Era il 22 dicembre 1956, sessantanove anni fa. Un Dakota DC-3 delle Linee Aeree Italiane (Lai), partito dall’aeroporto di Roma Ciampino e diretto a Malpensa, non arrivò mai a destinazione. L’aereo precipitò a 2.600 metri di quota sul monte Giner, in Val di Sole, in Trentino, causando la morte di tutti i passeggeri e dell’equipaggio: quattro membri a bordo e diciassette viaggiatori.
Una tragedia consumatasi a pochi giorni dal Natale, destinata a segnare profondamente la storia dell’aviazione civile italiana. Per cause che non verranno mai chiarite del tutto, il velivolo deviò la propria rotta di circa 150 chilometri, andando a schiantarsi in una zona dal nome amaramente simbolico: “Pale Perse”.
Le ricerche furono immediate ma rese estremamente difficili dalle condizioni meteo proibitive. Vennero mobilitati 150 uomini del Soccorso alpino del Trentino, insieme agli alpini dell’Esercito. Fu attivato anche il Centro di soccorso aereo militare di Milano Linate per l’impiego di un elicottero, ma il maltempo impedì ogni sorvolo. Solo alle 7 del mattino del 24 dicembre il relitto venne individuato sul monte Giner. Le operazioni di recupero furono rischiose e costarono il ferimento di sette soccorritori. I resti dell’aereo e le vittime furono raggiunti soltanto la mattina del 25 dicembre.
L’equipaggio era composto dal comandante Giorgio Gasperoni, dal secondo pilota Lamberto Tamburinelli, dal marconista Romano D’Amico e dall’hostess Maria Luisa Onorati. Tra i passeggeri figuravano anche Harris Gray, manager della Coca-Cola, e la moglie, provenienti dagli Stati Uniti. Su quel volo avrebbero dovuto salire anche personalità di primo piano come il principe Marcantonio Pacelli, nipote di papa Pio XII e presidente della Lai, il sottosegretario alla Presidenza del Consiglio Giuseppe Brusasca e il segretario della Cisl Giulio Pastore. Tutti decisero all’ultimo momento di restare a terra.
La Lai era stata fondata nel 1946, dopo la revoca del veto alleato alla ricostituzione dell’aviazione civile italiana, da un consorzio che comprendeva Transcontinental & Western Air, Fiat, Piaggio e la Società Italiana per le Strade Ferrate Meridionali. Gli aerei, spesso provenienti dalla flotta militare in disarmo, collegavano le principali città italiane, compresa Bolzano. Tuttavia la compagnia aveva già alle spalle una serie di incidenti, alcuni dei quali mortali.

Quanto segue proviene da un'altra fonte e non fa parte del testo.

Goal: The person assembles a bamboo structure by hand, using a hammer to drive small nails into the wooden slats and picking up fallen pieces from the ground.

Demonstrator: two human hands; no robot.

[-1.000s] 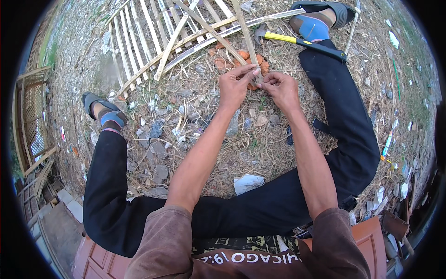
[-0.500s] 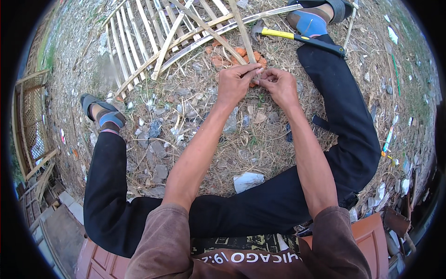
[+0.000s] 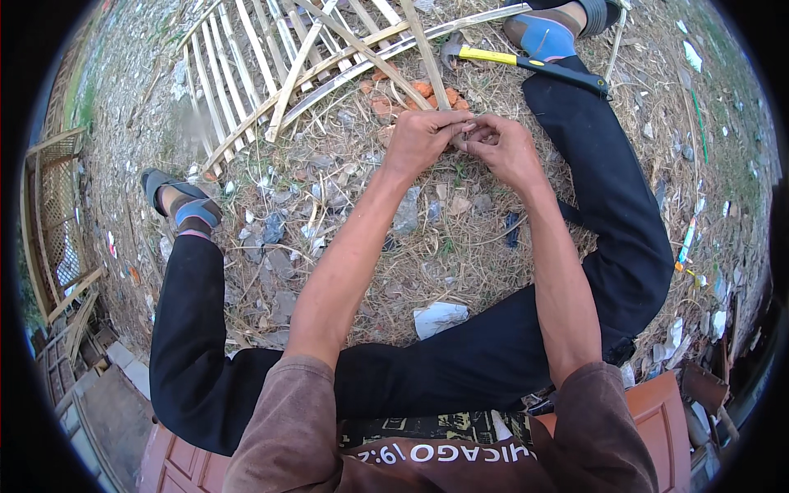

Dopo la tragedia del monte Giner, la situazione precipitò. La Lai venne messa in liquidazione nel 1957 e confluì in Alitalia, che all’epoca ne subiva la concorrenza, soprattutto sulle rotte internazionali. Le indagini condotte dalla Procura di Trento si conclusero nel 1961 con un “non luogo a procedere”, lasciando aperti molti dubbi. Il quotidiano Alto Adige parlò di un «contrasto stridente» tra le conclusioni della magistratura e quelle della Commissione d’inchiesta del Ministero dei Trasporti. Anche il giornale La Giustizia sollevò pesanti critiche, sottolineando come la frequenza degli incidenti Lai fosse anomala rispetto alla media delle altre compagnie e denunciando problemi organizzativi, dissidi interni e una formazione dei piloti ritenuta insufficiente.
Oggi quella tragedia non è dimenticata. A Ossana, durante il periodo natalizio, l’Associazione Borgo Antico espone decine di presepi, uno dei quali è dedicato proprio al disastro del DC-3. L’opera, realizzata anche grazie all’ex sindaco Luciano Dell’Eva, è accompagnata da una voce registrata che ricorda le ultime ore del volo: «Sull’Italia spirava un vento gelido e il maltempo ostacolava l’attività di tutti gli aeroporti. Dopo un avvio relativamente tranquillo, il volo denunciò pesanti formazioni di ghiaccio. Fu l’inizio della tragedia».
Un ricordo silenzioso, ma ancora vivo, di una pagina drammatica della storia italiana.